Diana Prince is now working as a senior anthropologist at the Smithsonian in Washington, putting her knowledge of several hundred languages to good use. But, in spite of her natural grace and preternatural beauty, she is a lonely soul. She is still pining for the one love of her life, Steve Trevor, the World War I pilot who died at the end of the last film. So imagine her surprise when he materialises in the form of another good-looking hunk (Kristoffer Polaha) at a fund-raising reception. Asked how on earth he got there, he replies: “I don’t know.” Well, that’s the truth for you. Now this should be the fun part. There’s a dressing-up montage in the tradition of Pretty Woman, in which Steve – now played by Chris Pine – dons a variety of silly ensembles. He also marvels open-mouthed at the wonders of a moving staircase, breakdancing and modern art, but soon pretty much takes everything in his stride.

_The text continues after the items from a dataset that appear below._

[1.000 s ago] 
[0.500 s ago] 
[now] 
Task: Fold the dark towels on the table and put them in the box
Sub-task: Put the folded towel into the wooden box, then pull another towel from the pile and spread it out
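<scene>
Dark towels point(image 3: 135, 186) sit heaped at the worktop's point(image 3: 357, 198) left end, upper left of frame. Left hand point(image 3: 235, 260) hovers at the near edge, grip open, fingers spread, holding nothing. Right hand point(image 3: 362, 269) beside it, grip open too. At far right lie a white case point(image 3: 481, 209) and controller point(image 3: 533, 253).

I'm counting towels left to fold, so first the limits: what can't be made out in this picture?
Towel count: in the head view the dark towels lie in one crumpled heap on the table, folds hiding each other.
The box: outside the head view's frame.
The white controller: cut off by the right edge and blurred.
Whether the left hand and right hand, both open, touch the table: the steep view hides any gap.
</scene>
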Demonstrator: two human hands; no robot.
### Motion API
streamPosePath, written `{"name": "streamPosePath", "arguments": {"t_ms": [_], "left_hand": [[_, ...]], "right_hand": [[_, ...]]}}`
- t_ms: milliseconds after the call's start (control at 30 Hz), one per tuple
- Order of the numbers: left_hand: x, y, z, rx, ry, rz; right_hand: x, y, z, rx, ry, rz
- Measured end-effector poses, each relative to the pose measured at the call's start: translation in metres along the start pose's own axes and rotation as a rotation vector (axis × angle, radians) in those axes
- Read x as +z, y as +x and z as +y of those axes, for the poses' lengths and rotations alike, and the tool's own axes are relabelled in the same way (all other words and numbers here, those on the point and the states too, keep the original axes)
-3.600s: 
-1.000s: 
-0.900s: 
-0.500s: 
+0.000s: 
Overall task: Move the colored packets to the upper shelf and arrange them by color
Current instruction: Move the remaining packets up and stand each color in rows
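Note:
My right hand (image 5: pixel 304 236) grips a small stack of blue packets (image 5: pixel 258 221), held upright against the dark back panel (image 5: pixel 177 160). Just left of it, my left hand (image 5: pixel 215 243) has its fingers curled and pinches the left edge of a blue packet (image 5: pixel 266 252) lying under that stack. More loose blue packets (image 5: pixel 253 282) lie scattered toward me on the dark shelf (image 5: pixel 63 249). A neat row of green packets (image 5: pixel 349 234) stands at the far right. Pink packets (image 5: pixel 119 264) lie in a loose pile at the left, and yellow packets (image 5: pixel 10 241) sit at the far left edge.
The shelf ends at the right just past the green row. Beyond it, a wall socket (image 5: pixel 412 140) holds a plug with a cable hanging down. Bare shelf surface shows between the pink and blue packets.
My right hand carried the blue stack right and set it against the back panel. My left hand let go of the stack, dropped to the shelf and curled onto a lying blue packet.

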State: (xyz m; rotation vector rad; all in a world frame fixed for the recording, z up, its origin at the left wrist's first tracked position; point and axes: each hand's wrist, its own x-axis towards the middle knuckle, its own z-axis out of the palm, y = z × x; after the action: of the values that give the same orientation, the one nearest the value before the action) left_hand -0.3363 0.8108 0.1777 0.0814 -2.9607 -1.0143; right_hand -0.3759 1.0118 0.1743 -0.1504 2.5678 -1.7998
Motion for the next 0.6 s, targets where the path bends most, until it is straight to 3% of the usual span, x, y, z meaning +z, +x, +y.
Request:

He even gets to master the controls of a high-speed military jet – just like that.


If this makes Wonder Woman 1984 sound rather silly, you ain’t heard nothing yet. The movie’s villain is a Trump-like narcissist who pines for world domination and so turns himself into an ancient artefact that can bestow anybody one wish of their dreams. So be careful what you wish for. Accordingly, WW84 plunges into Aladdin territory where the semantic paradox takes everybody by surprise, including the villain, Maxwell Lord, played with smarmy, cackling glee by the Chilean-born actor Pedro Pascal. Lord – lording it to the max – not only has his eye on the White House but, as he keeps on reminding everybody, he used to be a TV personality.


As Wonder Woman, Gal Gadot retains her infinite poise and gives the impression that she’s above all this nonsense. But the gravity-defying stunts, unstinting CGI and dog-eared narrative tropes cannot save her. Yet, having pocketed $20 million from Netflix for the upcoming action-comedy Red Notice, Gal Gadot might yet be rescued from the multiplex.




Cast: Gal Gadot, Chris Pine, Kristen Wiig, Pedro Pascal, Robin Wright, Connie Nielsen, Lilly Aspell, Amr Waked, Kristoffer Polaha, Natasha Rothwell, Ravi Patel, Oliver Cotton, Lucian Perez, Gabriella Wilde, Shane Attwooll, Wai Wong, Colin Stinton, Lynda Carter.


Dir Patty Jenkins, Pro Charles Roven, Deborah Snyder, Zack Snyder, Patty Jenkins, Gal Gadot and Stephen Jones, Screenplay Patty Jenkins, Geoff Johns and David Callaham, Ph Matthew Jensen, Pro Des Aline Bonetto, Ed Richard Pearson, Music Hans Zimmer, Costumes Lindy Hemming, Dialect coach Roisin Carty.


DC Films/Atlas Entertainment/The Stone Quarry-Warner Bros.

151 mins. USA/UK/Spain. 2020. Rel: 16 December 2020. Cert. 12A.